On Thu, Apr 16, 2015 at 12:57:36PM +0900, Joonsoo Kim wrote:
> Hello, Johannes.
>
> Ccing Vlastimil, because this patch causes some regression on
> stress-highalloc test in mmtests and he is a expert on compaction
> and would have interest on it. :)
>
> On Fri, Nov 28, 2014 at 07:06:37PM +0300, Vladimir Davydov wrote:
> > If the highest zone (zone_idx=requested_highidx) is not populated, we
> > won't scan slab caches on direct reclaim, which may result in OOM kill
> > even if there are plenty of freeable dentries available.
> >
> > It's especially relevant for VMs, which often have less than 4G of RAM,
> > in which case we will only have ZONE_DMA and ZONE_DMA32 populated and
> > empty ZONE_NORMAL on x86_64.
>
> I got similar problem mentioned above by Vladimir when I test stress-highest
> benchmark. My test system has ZONE_DMA and ZONE_DMA32 and ZONE_NORMAL zones
> like as following.
>
> Node 0, zone DMA
> spanned 4095
> present 3998
> managed 3977
> Node 0, zone DMA32
> spanned 1044480
> present 782333
> managed 762561
> Node 0, zone Normal
> spanned 262144
> present 262144
> managed 245318
>
> Perhaps, requested_highidx would be ZONE_NORMAL for almost normal
> allocation request.
>
> When I test stress-highalloc benchmark, shrink_zone() on requested_highidx
> zone in kswapd_shrink_zone() is frequently skipped because this zone is
> already balanced. But, another zone, for example, DMA32, which has more memory,
> isn't balanced so kswapd try to reclaim on that zone. But,
> zone_idx(zone) == classzone_idx isn't true for that zone so
> shrink_slab() is skipped and we can't age slab objects with same ratio
> of lru pages.

No, kswapd_shrink_zone() has the highest *unbalanced* zone as the
classzone. When Normal is balanced but DMA32 is not, then kswapd
scans DMA and DMA32 and invokes the shrinkers for DMA32.
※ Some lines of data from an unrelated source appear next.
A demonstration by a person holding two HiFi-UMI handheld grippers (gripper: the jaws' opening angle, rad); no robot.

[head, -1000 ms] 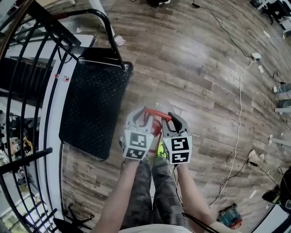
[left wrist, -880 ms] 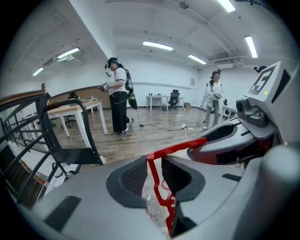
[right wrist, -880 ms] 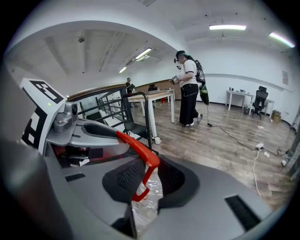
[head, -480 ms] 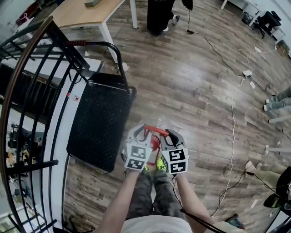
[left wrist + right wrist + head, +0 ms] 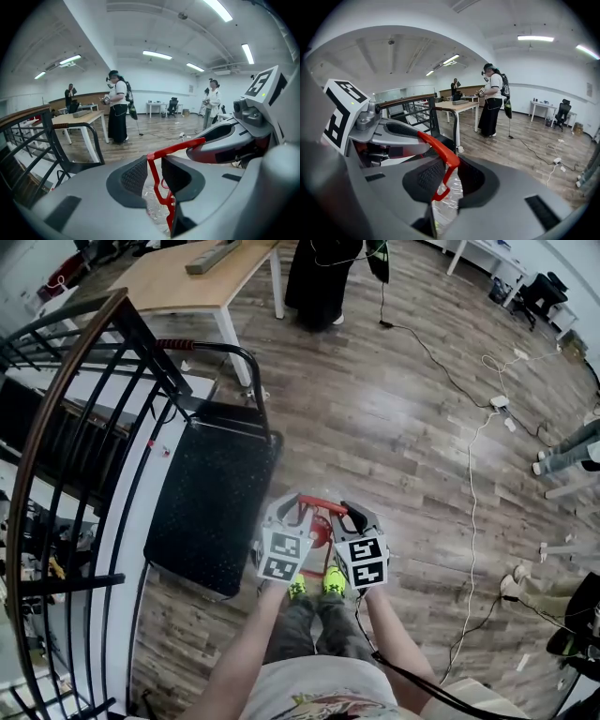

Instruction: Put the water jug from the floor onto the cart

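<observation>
Wood-plank floor below the left claw; black railing to its left, wooden table far ahead, white cable trailing right of the right claw. White walls, strip lights overhead.

Jug handle: bright red. Water jug body: clear, with pale glints. Left gripper and right gripper: grey shells, black textured pads, cubes with black-and-white square markers. Cart: black deck with fine dotted pattern, black frame, red grip on push bar. Floor: grey-brown wood planks. Shoes: neon yellow-green. Trousers: grey camouflage. Table: pale wood top, white legs. Cable: white.
</observation>
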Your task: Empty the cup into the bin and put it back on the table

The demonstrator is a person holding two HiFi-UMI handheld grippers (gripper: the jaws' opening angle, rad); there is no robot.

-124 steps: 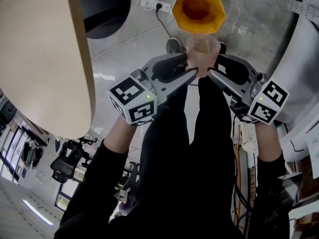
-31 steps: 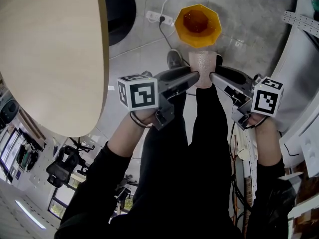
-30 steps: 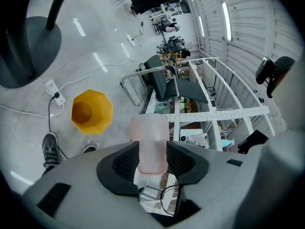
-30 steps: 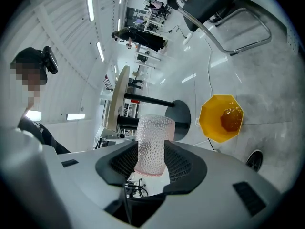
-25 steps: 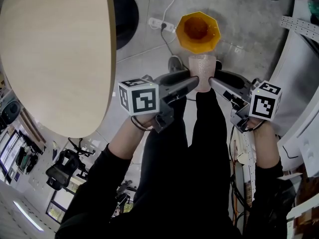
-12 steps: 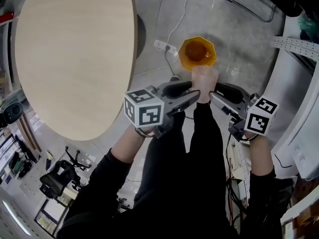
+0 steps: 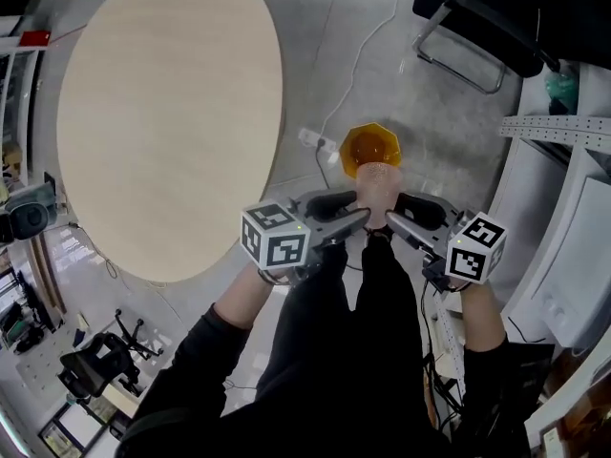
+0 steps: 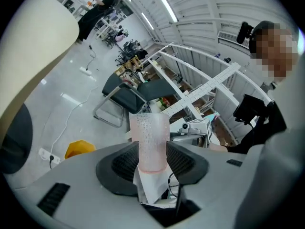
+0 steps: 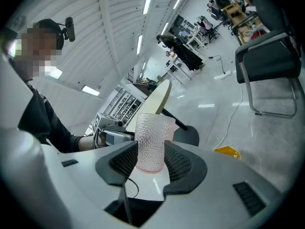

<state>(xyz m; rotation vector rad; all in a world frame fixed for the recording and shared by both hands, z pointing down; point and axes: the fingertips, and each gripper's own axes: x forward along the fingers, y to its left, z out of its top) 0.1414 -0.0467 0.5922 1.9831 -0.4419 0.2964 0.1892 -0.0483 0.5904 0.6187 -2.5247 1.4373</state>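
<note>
A pink, dimpled, see-through cup (image 7: 377, 183) is held upright between both grippers, above my legs. My left gripper (image 7: 365, 213) is shut on its left side and my right gripper (image 7: 391, 218) on its right side. In the left gripper view the ribbed pads press the cup (image 8: 150, 140) near its base, and nothing shows through its walls. The right gripper view shows the same grip on the cup (image 9: 152, 142). The orange bin (image 7: 370, 148) stands on the floor just beyond the cup. The round beige table (image 7: 162, 113) lies to the left.
A white power strip (image 7: 313, 141) with its cable lies on the floor left of the bin. A black chair (image 7: 477, 22) stands at the far right. A white perforated rail (image 7: 554, 127) and a white cabinet (image 7: 568, 265) line the right side.
Both grippers have lifted the cup up and away from the bin, still shut on it. The cup has rolled to upright. The bin looks smaller and more of the table shows.
</note>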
> This could be also possible on direct reclaim path as Vladimir
> mentioned.

Direct reclaim ignores watermarks and always scans a zone. The
problem is only with completely unpopulated zones, but Vladimir
addressed that.

> This causes following success rate regression of phase 1,2 on stress-highalloc
> benchmark. The situation of phase 1,2 is that many high order allocations are
> requested while many threads do kernel build in parallel.

Yes, the patch made the shrinkers on multi-zone nodes less aggressive.
>From the changelog:

This changes kswapd behavior, which used to invoke the shrinkers for each
zone, but with scan ratios gathered from the entire node, resulting in
meaningless pressure quantities on multi-zone nodes.

So the previous code *did* apply more pressure on the shrinkers, but
it didn't make any sense. The number of slab objects to scan for each
scanned LRU page depended on how many zones there were in a node, and
their relative sizes. So a node with a large DMA32 and a small Normal
would receive vastly different relative slab pressure than a node with
only one big zone Normal. That's not something we should revert to.

If we are too weak on objects compared to LRU pages then we should
adjust DEFAULT_SEEKS or individual shrinker settings.

If we think our pressure ratio is accurate but we don't reclaim enough
compared to our compaction efforts, then any adjustments to improve
huge page successrate should come from the allocator/compaction side.

> Base: Run 1
> Ops 1 33.00 ( 0.00%)
> Ops 2 43.00 ( 0.00%)
> Ops 3 80.00 ( 0.00%)
> Base: Run 2
> Ops 1 33.00 ( 0.00%)
> Ops 2 44.00 ( 0.00%)
> Ops 3 80.00 ( 0.00%)
> Base: Run 3
> Ops 1 30.00 ( 0.00%)
> Ops 2 44.00 ( 0.00%)
> Ops 3 80.00 ( 0.00%)
>
> Revert offending commit: Run 1
> Ops 1 46.00 ( 0.00%)
> Ops 2 53.00 ( 0.00%)
> Ops 3 80.00 ( 0.00%)
> Revert offending commit: Run 2
> Ops 1 48.00 ( 0.00%)
> Ops 2 55.00 ( 0.00%)
> Ops 3 80.00 ( 0.00%)
> Revert offending commit: Run 3
> Ops 1 48.00 ( 0.00%)
> Ops 2 55.00 ( 0.00%)
> Ops 3 81.00 ( 0.00%)
>
> I'm not sure whether we should consider this benchmark's regression very much,
> because real life's compaction behavious would be different with this
> benchmark. Anyway, I have some questions related to this patch. I don't know
> this code very well so please correct me if I'm wrong.
>
> I read the patch carefully and there is two main differences between before
> and after. One is the way of aging ratio calculation. Before, we use number of
> lru pages in node, but, this patch uses number of lru pages in zone. As I
> understand correctly, shrink_slab() works for a node range rather than
> zone one. And, I guess that calculated ratio with zone's number of lru pages
> could be more fluctuate than node's one. Is it reasonable to use zone's one?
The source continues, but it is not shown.